C'est que Blanche est issue d'une Cour raffinée et littéraire, une Cour influencée par celle de sa grand-mère, Aliénor d'Aquitaine, à Poitiers. Au château de Palencia, près de Burgos, son père accueille des troubadours aussi célèbres et talentueux que Giraut de Borneil, Uc de Saint Circ ou Floquet de Marseille. Peire de Vidal ne tarit pas d'éloges sur cette Cour ouverte et sur la libéralité des souverains castillans. Blanche a écouté les poèmes de Guilhem de Berguedan, chantant la beauté de sa mère, Aliénor d'Angleterre, et pleurant un amour impossible.

Princesse cultivée, elle a reçu une sérieuse éducation religieuse, mais elle est aussi capable de composer un poème chanté en l'honneur de Notre Dame. D'une beauté froide et classique, avec une longue chevelure très brune, souriante, attachante, elle fait preuve d'intelligence et de bon sens. Sa grand-mère Aliénor a été sensible à la sûreté de jugement et à la fermeté de caractère déjà perceptibles chez cette jeune fille de douze ans. Elle correspond parfaitement au destin que les politiques envisagent pour elle.
L'évêque de Paris, Eudes de Sully, en vertu de son obéissance au pape et à son interdit, a supprimé les offices.
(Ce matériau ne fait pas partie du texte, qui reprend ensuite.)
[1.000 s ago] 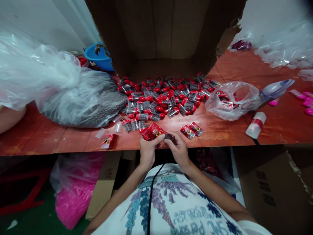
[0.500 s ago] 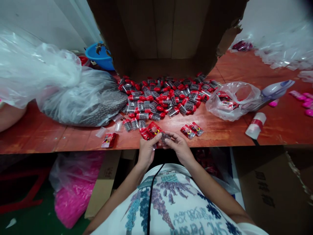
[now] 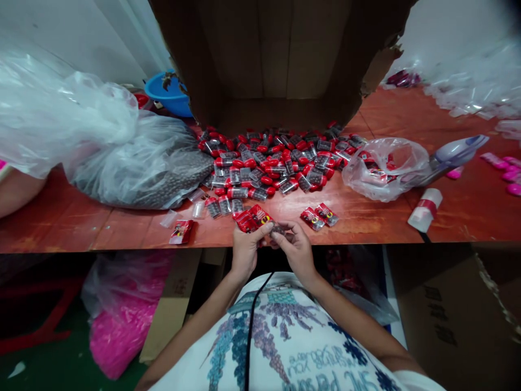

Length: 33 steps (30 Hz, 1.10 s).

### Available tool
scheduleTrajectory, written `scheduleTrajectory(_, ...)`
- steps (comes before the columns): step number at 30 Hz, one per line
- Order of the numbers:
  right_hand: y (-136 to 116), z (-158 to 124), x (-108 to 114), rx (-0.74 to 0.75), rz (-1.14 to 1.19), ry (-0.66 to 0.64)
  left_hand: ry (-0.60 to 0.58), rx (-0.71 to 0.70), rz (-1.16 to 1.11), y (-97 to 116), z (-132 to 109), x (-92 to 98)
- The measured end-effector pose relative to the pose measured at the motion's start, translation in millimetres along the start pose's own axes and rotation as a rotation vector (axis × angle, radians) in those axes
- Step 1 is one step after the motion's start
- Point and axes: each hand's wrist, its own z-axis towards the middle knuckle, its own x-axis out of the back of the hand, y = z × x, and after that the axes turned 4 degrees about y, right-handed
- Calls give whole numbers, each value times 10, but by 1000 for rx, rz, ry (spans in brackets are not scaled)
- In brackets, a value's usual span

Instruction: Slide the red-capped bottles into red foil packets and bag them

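My left hand point(image 3: 245, 250) and my right hand point(image 3: 296, 248) meet at the near edge of the red table point(image 3: 366, 217). The left hand pinches a small stack of red printed sleeves point(image 3: 254, 218). Against them, the right hand's fingers grip a small clear capsule of dark beads point(image 3: 278, 229). Just beyond the hands lies a heap of red-capped capsules point(image 3: 277, 163). Two wrapped red packets point(image 3: 319, 215) lie right of the hands, and one more red packet point(image 3: 181, 232) lies to the left.
An open cardboard box point(image 3: 280, 60) stands behind the heap. A clear bag of dark beads point(image 3: 154, 168) lies at left, a small plastic bag point(image 3: 386, 165) and a pale handheld tool point(image 3: 456, 152) at right. A blue basin point(image 3: 169, 93) sits behind. A pink-filled bag point(image 3: 118, 326) lies under the table.
The hands shifted slightly while working the capsule against the red sleeves; the right fingers moved closer to the left thumb. Nothing else on the table moved.
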Motion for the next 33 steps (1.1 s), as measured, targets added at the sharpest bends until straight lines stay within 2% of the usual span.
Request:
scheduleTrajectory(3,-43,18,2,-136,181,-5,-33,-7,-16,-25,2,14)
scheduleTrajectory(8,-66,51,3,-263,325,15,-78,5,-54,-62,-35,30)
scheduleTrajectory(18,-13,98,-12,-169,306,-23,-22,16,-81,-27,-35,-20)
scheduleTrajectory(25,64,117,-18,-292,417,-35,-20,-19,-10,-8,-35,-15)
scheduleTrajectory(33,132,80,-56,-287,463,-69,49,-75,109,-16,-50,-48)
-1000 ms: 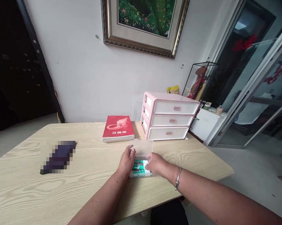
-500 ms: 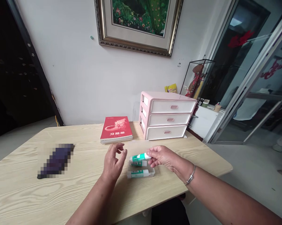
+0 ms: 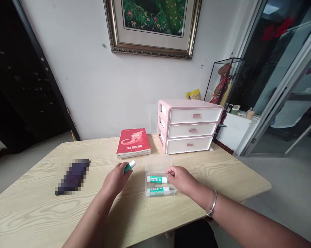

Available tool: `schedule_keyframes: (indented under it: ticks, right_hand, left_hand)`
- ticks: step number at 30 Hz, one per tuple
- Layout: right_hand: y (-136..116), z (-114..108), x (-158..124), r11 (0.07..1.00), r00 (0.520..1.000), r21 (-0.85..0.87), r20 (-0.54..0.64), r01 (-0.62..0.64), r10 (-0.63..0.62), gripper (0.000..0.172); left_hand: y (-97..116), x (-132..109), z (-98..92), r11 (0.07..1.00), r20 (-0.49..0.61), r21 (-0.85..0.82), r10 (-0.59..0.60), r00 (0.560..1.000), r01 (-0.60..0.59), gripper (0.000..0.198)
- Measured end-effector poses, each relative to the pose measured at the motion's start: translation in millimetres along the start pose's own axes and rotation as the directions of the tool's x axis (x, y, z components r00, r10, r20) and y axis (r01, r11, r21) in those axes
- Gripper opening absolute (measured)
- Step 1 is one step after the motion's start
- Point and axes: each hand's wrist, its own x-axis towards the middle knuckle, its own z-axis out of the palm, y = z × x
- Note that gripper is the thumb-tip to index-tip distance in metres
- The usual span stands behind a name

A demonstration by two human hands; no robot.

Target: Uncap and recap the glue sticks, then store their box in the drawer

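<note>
My left hand (image 3: 118,178) is closed around a green glue stick with a white cap (image 3: 131,166), tilted up to the right above the table. To its right, a clear plastic box (image 3: 173,193) stands open, its transparent lid (image 3: 158,163) folded back toward the wall. Inside lie two glue sticks with green labels, an upper one (image 3: 157,179) and a lower one (image 3: 157,191), roughly parallel. My right hand (image 3: 180,178) is at the box's upper right edge, thumb and fingertips pinched together; I cannot make out whether they grip anything.
A red book (image 3: 133,142) lies behind the box. The pink and white drawer unit (image 3: 193,129) stands at the back right of the wooden table (image 3: 36,206). A blurred dark item (image 3: 73,176) lies on the left. The table's edge curves round at the right.
The glue stick has passed from my right hand to my left, which has closed on it and moved left. My right hand is now at the box edge. The view has shifted slightly.
</note>
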Motion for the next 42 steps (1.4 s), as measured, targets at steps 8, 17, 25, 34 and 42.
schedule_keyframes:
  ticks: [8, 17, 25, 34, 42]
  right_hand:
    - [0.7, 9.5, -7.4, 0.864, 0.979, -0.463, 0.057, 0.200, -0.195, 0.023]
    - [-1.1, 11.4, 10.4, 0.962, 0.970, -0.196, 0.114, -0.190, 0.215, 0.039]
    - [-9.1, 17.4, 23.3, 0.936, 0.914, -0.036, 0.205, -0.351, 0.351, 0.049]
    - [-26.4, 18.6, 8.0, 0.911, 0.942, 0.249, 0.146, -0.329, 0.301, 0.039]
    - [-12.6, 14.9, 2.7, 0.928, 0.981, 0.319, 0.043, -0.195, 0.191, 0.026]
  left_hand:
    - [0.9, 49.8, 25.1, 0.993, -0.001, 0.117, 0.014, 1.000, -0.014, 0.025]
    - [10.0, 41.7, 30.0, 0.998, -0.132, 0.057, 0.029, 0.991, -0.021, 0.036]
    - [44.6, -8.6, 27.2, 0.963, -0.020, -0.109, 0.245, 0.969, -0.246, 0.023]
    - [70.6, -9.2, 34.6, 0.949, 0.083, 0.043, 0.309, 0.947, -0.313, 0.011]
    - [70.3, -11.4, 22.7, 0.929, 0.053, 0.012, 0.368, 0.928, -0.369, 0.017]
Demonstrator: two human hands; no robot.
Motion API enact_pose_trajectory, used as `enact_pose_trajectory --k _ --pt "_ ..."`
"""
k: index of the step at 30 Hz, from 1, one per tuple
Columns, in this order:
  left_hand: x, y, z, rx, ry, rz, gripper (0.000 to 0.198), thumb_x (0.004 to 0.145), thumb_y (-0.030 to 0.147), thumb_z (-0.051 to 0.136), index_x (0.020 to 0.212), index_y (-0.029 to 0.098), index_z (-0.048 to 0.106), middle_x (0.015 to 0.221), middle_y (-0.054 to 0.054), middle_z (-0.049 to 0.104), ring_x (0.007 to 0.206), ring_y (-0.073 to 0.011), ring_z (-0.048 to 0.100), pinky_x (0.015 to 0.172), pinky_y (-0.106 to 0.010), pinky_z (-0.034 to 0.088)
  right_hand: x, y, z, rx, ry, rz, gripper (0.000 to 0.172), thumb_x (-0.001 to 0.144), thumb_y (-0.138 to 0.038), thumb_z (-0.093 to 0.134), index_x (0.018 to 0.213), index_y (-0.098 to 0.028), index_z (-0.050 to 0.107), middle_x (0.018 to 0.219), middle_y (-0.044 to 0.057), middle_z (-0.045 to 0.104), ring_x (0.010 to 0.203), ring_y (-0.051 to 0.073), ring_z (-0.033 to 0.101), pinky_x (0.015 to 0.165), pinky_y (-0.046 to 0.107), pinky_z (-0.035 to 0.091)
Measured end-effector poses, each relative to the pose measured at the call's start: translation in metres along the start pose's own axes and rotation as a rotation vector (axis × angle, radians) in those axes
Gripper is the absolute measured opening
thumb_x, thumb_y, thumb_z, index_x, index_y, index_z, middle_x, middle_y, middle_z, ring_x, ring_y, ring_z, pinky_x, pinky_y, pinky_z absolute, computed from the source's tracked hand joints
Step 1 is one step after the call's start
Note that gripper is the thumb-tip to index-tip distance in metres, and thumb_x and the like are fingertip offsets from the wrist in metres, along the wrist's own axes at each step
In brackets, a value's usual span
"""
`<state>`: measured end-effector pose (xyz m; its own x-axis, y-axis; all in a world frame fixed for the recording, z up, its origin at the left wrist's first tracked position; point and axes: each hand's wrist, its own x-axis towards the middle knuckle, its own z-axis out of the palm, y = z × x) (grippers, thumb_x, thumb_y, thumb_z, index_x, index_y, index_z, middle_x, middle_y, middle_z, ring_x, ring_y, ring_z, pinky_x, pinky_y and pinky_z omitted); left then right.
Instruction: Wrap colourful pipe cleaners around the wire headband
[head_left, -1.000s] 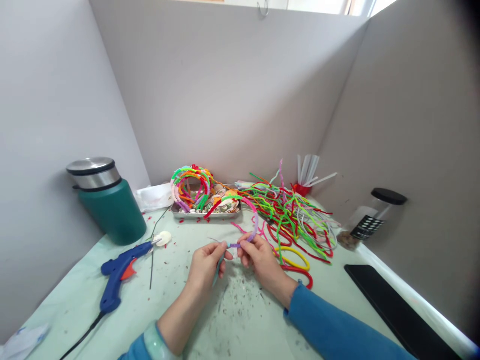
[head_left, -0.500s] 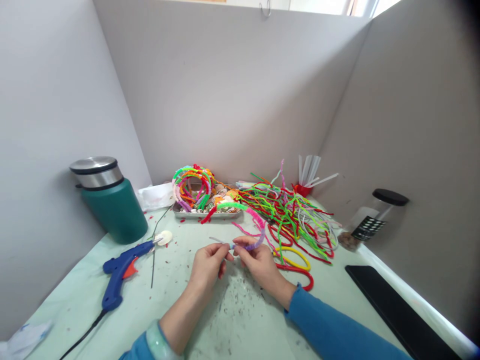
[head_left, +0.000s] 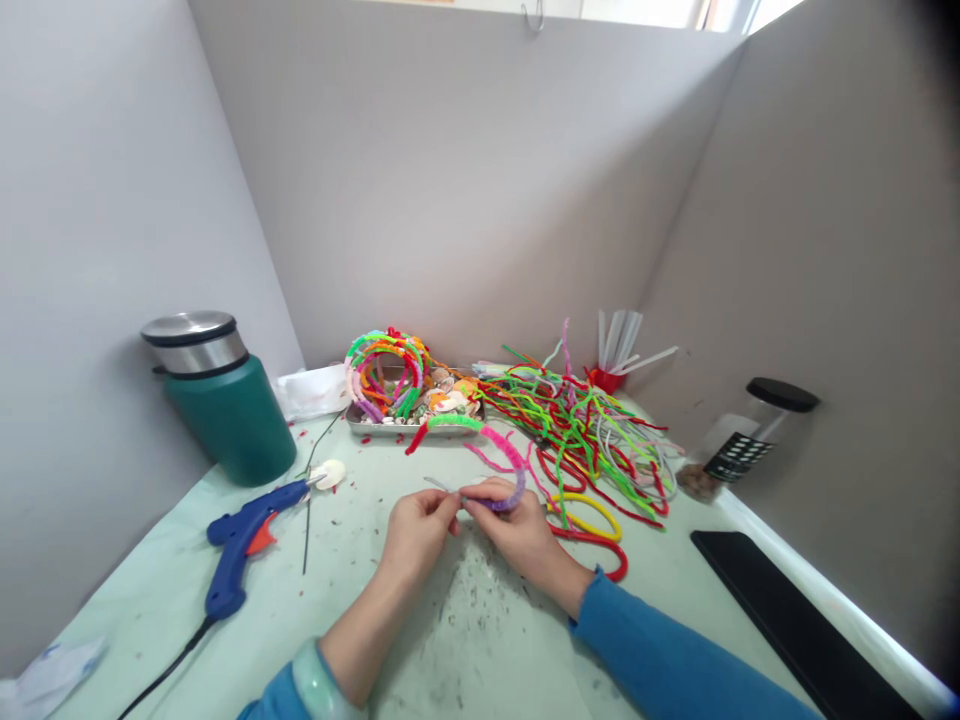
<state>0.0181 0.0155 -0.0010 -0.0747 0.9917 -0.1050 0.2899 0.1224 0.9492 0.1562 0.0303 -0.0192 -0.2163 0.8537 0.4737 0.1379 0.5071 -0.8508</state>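
Observation:
A curved hoop wrapped in pipe cleaners [head_left: 504, 447], red, green, pink and purple along its length, arches up from my hands over the table. My right hand [head_left: 517, 522] pinches its purple end between thumb and fingers. My left hand [head_left: 421, 525] is closed close beside it, fingertips pressed together at the hoop's tip. A thin grey strand [head_left: 436, 483] sticks out past the left fingertips; whether it belongs to the hoop or is a separate pipe cleaner I cannot tell. Behind my right hand lie scissors with red and yellow handles [head_left: 592, 512].
A blue glue gun [head_left: 238, 545] and a green bottle [head_left: 225, 410] stand left. Behind are a metal tray [head_left: 420, 430] of shells and wrapped hoops [head_left: 384, 375], and a pile of pipe cleaners [head_left: 577, 420]. At right are a jar [head_left: 739, 445] and a black strip [head_left: 795, 620].
The hoop has turned a little, its red end and pink part dipping slightly. My fingertips have drawn closer together over the purple end, covering the light bit that showed between them.

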Motion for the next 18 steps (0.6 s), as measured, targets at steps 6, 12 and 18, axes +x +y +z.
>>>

C'est pourquoi aucune festivité n'accueille le jeune couple à son arrivée dans la capitale, pas même une sonnerie de cloche.
La Cour capétienne que découvre Blanche l'étonne par sa rudesse. L'atmosphère autour de Philippe Auguste est austère. En matière d'éducation, la philosophie est à l'honneur, à l'exemple des écoles de Paris, où elle tient une grande place à côté de la théologie. Que le temps des troubadours semble lointain. Séparée de sa famille, privée des plaisirs de cette Cour raffinée auxquels elle était habituée, Blanche s'enferme dans une profonde tristesse, que son jeune époux essaie vainement de combattre. Au palais, aucune dame n'est présente pour l'aider, la comprendre...
Mais, très vite, Blanche prend conscience de ce que son futur devoir de souveraine exige d'elle, et, surmontant courageusement sa mélancolie, elle retrouve le sourire.